- [Directions for this task] Your answer should be a single number: how many lines in the data below hold the string "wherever".

....................

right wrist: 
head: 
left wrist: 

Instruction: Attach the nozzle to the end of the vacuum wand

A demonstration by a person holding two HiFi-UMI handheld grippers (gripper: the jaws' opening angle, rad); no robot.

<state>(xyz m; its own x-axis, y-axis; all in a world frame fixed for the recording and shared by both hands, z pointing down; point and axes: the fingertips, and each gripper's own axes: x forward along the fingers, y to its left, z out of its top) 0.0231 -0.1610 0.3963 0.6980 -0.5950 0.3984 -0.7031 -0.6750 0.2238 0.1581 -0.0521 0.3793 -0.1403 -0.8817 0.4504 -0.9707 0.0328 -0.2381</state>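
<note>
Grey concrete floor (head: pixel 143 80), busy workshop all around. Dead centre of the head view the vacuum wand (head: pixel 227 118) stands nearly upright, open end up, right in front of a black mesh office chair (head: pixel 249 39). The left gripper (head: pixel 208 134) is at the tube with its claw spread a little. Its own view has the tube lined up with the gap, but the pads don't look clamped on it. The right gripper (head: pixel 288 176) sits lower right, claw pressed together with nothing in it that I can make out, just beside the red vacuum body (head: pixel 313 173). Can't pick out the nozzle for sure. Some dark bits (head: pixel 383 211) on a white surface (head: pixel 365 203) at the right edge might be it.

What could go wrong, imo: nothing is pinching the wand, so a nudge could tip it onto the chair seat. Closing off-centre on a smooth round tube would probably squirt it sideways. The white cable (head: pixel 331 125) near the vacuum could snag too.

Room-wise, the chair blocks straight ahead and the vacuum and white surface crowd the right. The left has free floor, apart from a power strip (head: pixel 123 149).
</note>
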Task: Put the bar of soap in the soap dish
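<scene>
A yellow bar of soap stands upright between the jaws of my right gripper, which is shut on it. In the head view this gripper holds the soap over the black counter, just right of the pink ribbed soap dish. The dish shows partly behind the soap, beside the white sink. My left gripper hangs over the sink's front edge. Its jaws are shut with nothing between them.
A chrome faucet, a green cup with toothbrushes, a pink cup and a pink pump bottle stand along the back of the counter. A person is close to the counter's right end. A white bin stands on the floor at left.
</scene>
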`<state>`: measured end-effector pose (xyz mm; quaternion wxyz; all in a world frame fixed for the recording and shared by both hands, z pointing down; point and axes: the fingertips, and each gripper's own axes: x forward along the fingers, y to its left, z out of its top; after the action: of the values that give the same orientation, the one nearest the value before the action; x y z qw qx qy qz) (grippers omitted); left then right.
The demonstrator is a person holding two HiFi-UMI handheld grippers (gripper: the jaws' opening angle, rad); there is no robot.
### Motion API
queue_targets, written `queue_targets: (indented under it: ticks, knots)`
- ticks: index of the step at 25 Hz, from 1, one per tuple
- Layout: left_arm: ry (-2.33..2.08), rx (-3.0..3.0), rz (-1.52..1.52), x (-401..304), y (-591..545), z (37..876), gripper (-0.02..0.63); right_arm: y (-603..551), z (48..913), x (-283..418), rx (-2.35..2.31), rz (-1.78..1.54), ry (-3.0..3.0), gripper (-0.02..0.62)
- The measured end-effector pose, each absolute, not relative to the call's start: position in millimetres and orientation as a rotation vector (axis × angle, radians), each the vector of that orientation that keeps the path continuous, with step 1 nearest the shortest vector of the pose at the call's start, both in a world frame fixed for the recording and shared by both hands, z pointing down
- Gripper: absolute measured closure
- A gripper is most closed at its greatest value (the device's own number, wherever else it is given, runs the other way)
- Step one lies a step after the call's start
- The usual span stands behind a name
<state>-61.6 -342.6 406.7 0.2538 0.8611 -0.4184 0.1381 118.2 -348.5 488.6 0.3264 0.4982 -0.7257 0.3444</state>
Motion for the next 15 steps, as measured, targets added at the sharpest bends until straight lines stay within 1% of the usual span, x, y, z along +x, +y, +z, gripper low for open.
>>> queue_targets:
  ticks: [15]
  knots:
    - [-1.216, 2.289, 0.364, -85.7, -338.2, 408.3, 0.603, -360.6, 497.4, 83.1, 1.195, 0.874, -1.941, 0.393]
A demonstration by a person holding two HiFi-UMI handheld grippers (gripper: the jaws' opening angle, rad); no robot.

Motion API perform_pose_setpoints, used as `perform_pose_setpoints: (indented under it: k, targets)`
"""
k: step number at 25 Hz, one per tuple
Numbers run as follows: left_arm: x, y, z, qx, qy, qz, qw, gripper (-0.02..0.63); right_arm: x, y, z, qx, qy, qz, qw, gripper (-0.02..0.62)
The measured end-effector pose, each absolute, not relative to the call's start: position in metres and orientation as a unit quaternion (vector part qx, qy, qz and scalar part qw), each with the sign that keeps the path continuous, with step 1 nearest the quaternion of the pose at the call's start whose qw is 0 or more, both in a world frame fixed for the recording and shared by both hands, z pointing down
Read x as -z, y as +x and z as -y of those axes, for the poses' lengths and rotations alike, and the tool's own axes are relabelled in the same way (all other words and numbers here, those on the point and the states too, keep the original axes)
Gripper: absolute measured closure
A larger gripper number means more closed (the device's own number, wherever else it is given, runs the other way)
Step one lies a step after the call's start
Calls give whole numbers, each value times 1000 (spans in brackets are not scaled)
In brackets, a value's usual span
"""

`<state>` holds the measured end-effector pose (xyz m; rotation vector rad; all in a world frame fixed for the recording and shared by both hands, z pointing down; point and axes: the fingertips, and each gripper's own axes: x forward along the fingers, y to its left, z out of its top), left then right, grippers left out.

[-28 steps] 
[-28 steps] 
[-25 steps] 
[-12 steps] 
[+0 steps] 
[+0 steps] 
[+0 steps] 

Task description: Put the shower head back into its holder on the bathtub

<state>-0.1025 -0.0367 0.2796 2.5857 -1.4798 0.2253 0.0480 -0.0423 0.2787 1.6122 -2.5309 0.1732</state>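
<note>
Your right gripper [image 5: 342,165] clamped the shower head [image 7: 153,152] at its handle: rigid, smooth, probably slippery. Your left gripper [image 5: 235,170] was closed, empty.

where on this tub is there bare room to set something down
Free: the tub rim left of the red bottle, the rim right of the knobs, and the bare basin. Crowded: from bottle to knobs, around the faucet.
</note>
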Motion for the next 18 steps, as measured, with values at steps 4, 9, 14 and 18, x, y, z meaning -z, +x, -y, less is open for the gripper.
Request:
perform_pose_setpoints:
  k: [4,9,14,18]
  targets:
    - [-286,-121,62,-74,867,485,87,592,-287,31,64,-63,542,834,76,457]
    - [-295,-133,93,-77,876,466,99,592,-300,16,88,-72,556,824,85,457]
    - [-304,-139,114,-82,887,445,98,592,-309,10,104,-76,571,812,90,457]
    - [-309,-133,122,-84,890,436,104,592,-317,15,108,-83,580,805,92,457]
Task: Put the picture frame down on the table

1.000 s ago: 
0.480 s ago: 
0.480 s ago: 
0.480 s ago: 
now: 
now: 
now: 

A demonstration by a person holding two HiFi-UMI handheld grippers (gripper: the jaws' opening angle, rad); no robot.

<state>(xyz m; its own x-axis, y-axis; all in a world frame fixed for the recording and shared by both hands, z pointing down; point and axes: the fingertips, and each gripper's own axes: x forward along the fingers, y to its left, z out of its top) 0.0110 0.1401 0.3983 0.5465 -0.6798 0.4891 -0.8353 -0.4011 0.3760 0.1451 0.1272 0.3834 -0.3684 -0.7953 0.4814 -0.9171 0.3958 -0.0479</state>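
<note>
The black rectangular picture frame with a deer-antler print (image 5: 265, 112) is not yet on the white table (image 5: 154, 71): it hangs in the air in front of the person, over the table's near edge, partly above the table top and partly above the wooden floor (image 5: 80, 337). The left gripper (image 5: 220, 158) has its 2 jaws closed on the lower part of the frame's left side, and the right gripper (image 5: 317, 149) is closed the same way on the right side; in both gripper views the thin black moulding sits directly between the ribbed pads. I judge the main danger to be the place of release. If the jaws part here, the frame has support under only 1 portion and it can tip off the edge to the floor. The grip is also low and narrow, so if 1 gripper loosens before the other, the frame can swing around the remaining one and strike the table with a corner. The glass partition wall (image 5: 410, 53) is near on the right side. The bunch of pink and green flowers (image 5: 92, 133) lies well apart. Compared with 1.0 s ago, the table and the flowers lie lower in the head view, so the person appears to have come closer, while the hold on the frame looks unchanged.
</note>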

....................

- [Output] 2